Le Conseil constitutionnel adopte le raisonnement est le suivant.

  •   Il rappelle que « la sauvegarde de la dignité de la personne contre toute forme d'asservissement et de dégradation est au nombre de ces droits et constitue un principe à valeur constitutionnelle » et que la liberté personnelle est protégée par la Déclaration des droits de l'homme et du citoyen de 1789.
  •  Ainsi, comme le prévoit l’article 34 de la Constitution, il revient au législateur de fixer les règles concernant les garanties fondamentales accordées aux citoyens pour l'exercice des libertés publiques, notamment en matière médicale, de déterminer les conditions dans lesquelles une décision d'arrêt des traitements de maintien en vie peut être prise, dans le respect de la dignité de la personne.
  • Il rappelle que  les dispositions contestées du code de la santé publique habilitent le médecin en charge d'un patient hors d'état d'exprimer sa volonté à arrêter ou à ne pas mettre en œuvre, au titre du refus de l'obstination déraisonnable, les traitements qui apparaissent inutiles, disproportionnés ou sans autre effet que le seul maintien artificiel de la vie. Dans ce cas, le médecin applique une sédation profonde et continue jusqu'au décès, associée à une analgésie.
  • Toutefois :

a. le médecin doit préalablement s'enquérir de la volonté présumée du patient. Il est à cet égard tenu, en vertu de l'article L. 1111-11 du code de la santé publique, de respecter les directives anticipées formulées par ce dernier, sauf à les écarter si elles apparaissent manifestement inappropriées ou non conformes à la situation médicale du patient. En leur absence, il doit consulter la personne de confiance désignée par le patient ou, à défaut, sa famille ou ses proches ;

b. il n'appartient pas au Conseil constitutionnel, qui ne dispose pas d'un pouvoir général d'appréciation et de décision de même nature que celui du Parlement, de substituer son appréciation à celle du législateur sur les conditions dans lesquelles, en l'absence de volonté connue du patient, le médecin peut prendre, dans une situation d'obstination thérapeutique déraisonnable, une décision d'arrêt ou de poursuite des traitements. Lorsque la volonté du patient demeure incertaine ou inconnue, le médecin ne peut cependant se fonder sur cette seule circonstance, dont il ne peut déduire aucune présomption, pour décider de l'arrêt des traitements ;

c. la décision du médecin ne peut être prise qu'à l'issue d'une procédure collégiale destinée à  l'éclairer. Cette procédure permet à l'équipe soignante en charge du patient de vérifier le respect des conditions légales et médicales d'arrêt des soins et de mise en œuvre, dans ce cas, d'une sédation profonde et continue, associée à une analgésie ;

d. la décision du médecin et son appréciation de la volonté du patient sont soumises, le cas échéant, au contrôle du juge.

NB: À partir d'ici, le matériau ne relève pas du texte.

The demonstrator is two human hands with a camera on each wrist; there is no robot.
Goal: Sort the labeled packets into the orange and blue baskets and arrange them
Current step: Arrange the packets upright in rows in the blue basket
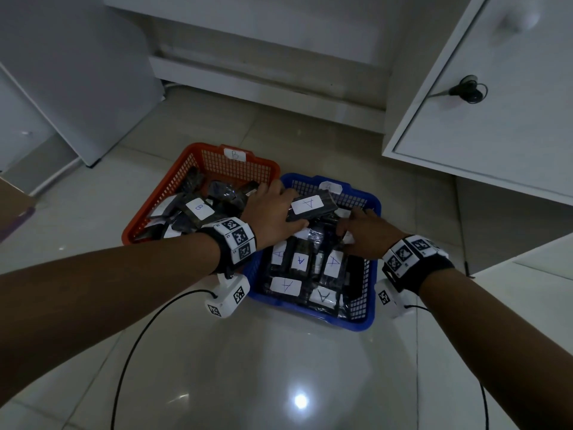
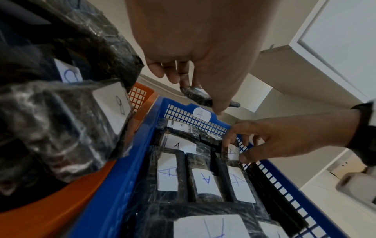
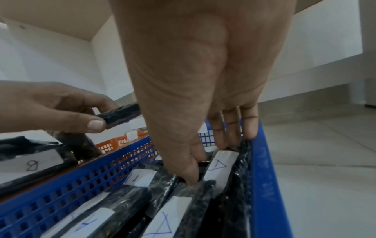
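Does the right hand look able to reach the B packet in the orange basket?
Probably not directly: the left hand, holding an A packet over the blue basket, lies between the right hand and the B packet.

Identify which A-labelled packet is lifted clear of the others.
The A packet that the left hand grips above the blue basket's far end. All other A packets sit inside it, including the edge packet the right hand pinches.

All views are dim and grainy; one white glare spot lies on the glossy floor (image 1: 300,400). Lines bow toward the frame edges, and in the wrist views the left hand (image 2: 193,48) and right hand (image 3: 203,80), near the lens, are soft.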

Le Conseil constitutionnel décide alors que le législateur « a assorti de garanties suffisantes la procédure qu'il a mise en place ». Il n’a donc « pas porté d'atteinte inconstitutionnelle au principe de sauvegarde de la dignité de la personne humaine et à la liberté personnelle ».

 

2. L'association reproche ensuite aux articles L. 1110-5-1, L. 1110-5-2 et L. 1111-4 du code de la santé publique, de méconnaître le droit à un recours juridictionnel effectif, découlant de l'article 16 de la Déclaration de 1789, en l'absence de caractère suspensif des recours formés à l'encontre de la décision d'arrêter les soins de maintien en vie.

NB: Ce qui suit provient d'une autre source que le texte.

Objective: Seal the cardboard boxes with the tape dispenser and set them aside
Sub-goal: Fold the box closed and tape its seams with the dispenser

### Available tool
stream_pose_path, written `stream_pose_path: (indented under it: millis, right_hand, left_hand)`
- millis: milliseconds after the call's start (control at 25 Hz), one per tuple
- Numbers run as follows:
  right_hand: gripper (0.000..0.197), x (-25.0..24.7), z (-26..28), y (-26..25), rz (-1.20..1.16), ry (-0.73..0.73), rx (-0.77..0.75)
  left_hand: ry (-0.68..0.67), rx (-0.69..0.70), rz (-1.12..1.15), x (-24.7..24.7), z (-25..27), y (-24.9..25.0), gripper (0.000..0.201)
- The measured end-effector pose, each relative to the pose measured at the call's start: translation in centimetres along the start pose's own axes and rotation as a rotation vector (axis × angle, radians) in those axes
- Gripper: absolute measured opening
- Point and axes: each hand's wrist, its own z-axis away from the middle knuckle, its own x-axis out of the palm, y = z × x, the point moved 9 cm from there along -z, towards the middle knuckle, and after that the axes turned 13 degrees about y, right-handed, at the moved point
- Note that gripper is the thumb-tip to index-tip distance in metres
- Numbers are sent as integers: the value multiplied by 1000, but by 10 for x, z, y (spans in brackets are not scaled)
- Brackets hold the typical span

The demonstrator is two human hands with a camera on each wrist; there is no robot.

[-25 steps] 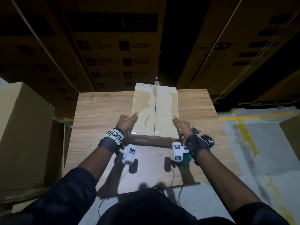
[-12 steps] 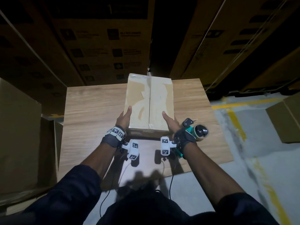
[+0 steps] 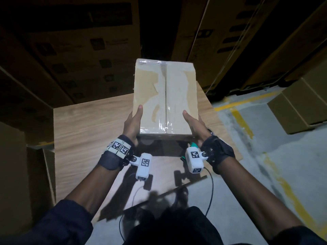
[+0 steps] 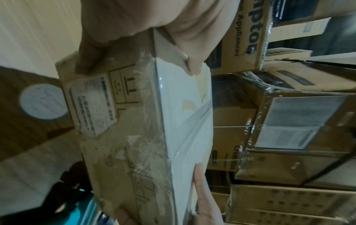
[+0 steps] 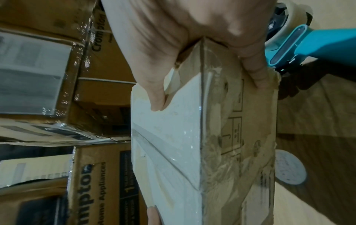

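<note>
A cardboard box point(image 3: 164, 96), with clear tape along its top seam, is held in the air above the wooden table point(image 3: 88, 124). My left hand point(image 3: 133, 121) grips its near left corner, thumb on top and fingers on the side. My right hand point(image 3: 194, 124) grips the near right corner the same way. The left wrist view shows the box point(image 4: 138, 137) and the left hand point(image 4: 134, 18), and the right wrist view shows the box point(image 5: 192, 137) and the right hand point(image 5: 183, 30). The teal tape dispenser point(image 5: 300, 39) lies on the table just below my right hand, mostly hidden in the head view.
Large printed cartons point(image 3: 79, 50) are stacked close behind the table. Another carton point(image 3: 12, 174) stands at its left, and one more point(image 3: 300, 106) sits on the grey floor to the right, beside yellow lines. A white round disc point(image 5: 289, 167) lies on the table under the box.
The box has come up off the table and nearer to me. Both hands slid from its sides to the near corners, and it now covers the tape dispenser in the head view.
</note>
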Motion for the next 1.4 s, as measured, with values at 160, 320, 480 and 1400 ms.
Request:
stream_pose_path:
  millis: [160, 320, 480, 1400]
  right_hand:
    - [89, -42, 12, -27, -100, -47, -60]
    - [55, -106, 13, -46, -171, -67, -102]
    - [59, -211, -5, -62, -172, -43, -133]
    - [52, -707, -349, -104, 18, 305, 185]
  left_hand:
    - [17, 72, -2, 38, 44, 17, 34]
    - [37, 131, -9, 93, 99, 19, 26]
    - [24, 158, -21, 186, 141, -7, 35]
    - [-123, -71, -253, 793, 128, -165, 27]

A cet égard, le Conseil affirme : « s'agissant d'une décision d'arrêt ou de limitation de traitements de maintien en vie conduisant au décès d'une personne hors d'état d'exprimer sa volonté, le droit à un recours juridictionnel effectif impose que cette décision soit notifiée aux personnes auprès desquelles le médecin s'est enquis de la volonté du patient, dans des conditions leur permettant d'exercer un recours en temps utile. Ce recours doit par ailleurs pouvoir être examiné dans les meilleurs délais par la juridiction compétente aux fins d'obtenir la suspension éventuelle de la décision contestée. Sous ces réserves, le grief tiré de la méconnaissance du droit à un recours juridictionnel effectif doit être écarté ».

Sous ces réserves d’interprétation, les dispositions des articles L. 1110-5-1, L. 1110-5-2 et L. 1111-4 du code de la santé publique sont déclarées conformes à la Constitution.